This weekend was halfway successful. I walked 3 miles Saturday and nothing on Sunday. I'm so happy to find a great route to walk with no mean dogs. I know I can go at least 3.5 miles with no dogs. I don't know beyond that. I need to remind myself that there aren't many good walking days left ths season and get out there more. I love going to the y but I love the outdoors even better but I'm definitely not a cold weather walker. I signed up for a 5K at the end of the month. I can't remember if I mentioned it. Not much training for that going on. I need a swift kick.

Don't even ask me about food. I've been so off track. Buying chips and ice cream. My main problem is not cooking. No excuse but laziness. I'm coming up on my 1 year anniversary and am not near where I wanted to be.

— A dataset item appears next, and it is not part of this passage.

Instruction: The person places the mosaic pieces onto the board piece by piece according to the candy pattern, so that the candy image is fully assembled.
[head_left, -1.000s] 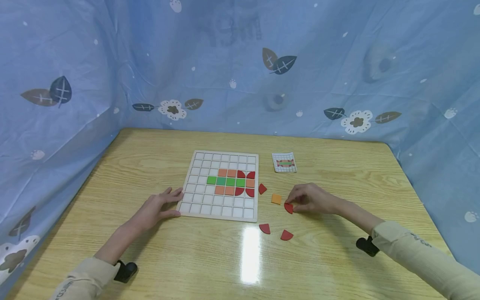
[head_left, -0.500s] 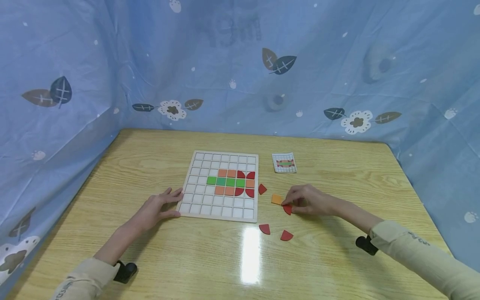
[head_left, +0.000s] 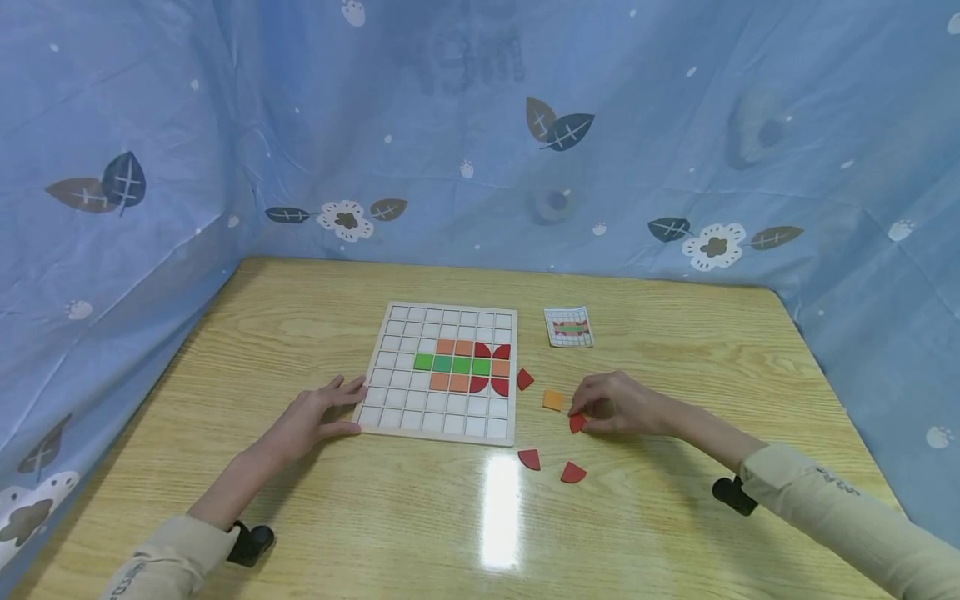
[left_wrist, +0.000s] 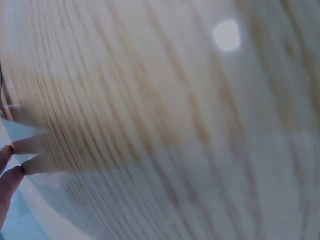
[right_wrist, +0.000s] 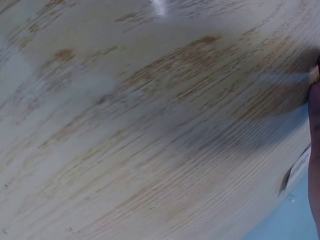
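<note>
In the head view my left hand (head_left: 318, 417) rests at the left edge of a white grid board (head_left: 405, 421), its fingers fairly straight. Green squares (head_left: 461, 365), salmon squares (head_left: 459, 382) and red quarter-circle pieces (head_left: 501, 387) lie in the board's cells. My right hand (head_left: 618, 404) pinches another red quarter-circle piece (head_left: 577, 423) between thumb and fingers, low over the table. Just left of it lies an orange square (head_left: 552, 400). Only fingertips (left_wrist: 10, 175) of the left hand show in the left wrist view; a sliver of the right hand (right_wrist: 314, 130) shows at the right wrist view's edge.
Loose red quarter-circles lie right of the board (head_left: 525, 379) and nearer the front, one red piece (head_left: 529, 459) beside another red piece (head_left: 573, 472). A small pattern card (head_left: 568, 327) lies behind them. A blue patterned cloth (head_left: 480, 150) hangs around the wooden table (head_left: 660, 525).
The red quarter-circle in my right hand has shifted slightly and turned, briefly touching the orange square's corner before moving off it. My left hand stays in place.
</note>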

I feel so disconnected that I can't even get to the emotions I feel about this. I can't get angry with myself or cry with dissappointment. I learned a long time ago not to feel. I can cry about things I see on TV but not about my own sad life. The closest I came is Saturday night when I seen a couple men in the grocery rushing around to buy Sweetest Day flowers. I felt so alone. And the only reason I think it got to me is that I seen my ex-boyfriend Friday night at the Football game and felt so distant from him. I can't believe there would come a day when we didn't know anything about each other's life. Even though we broke up 7 years ago, we always had some kind of contact and kept "tabs" on each other until this last year. I have a fair amount of friends but no one I can tell my deepest feelings to.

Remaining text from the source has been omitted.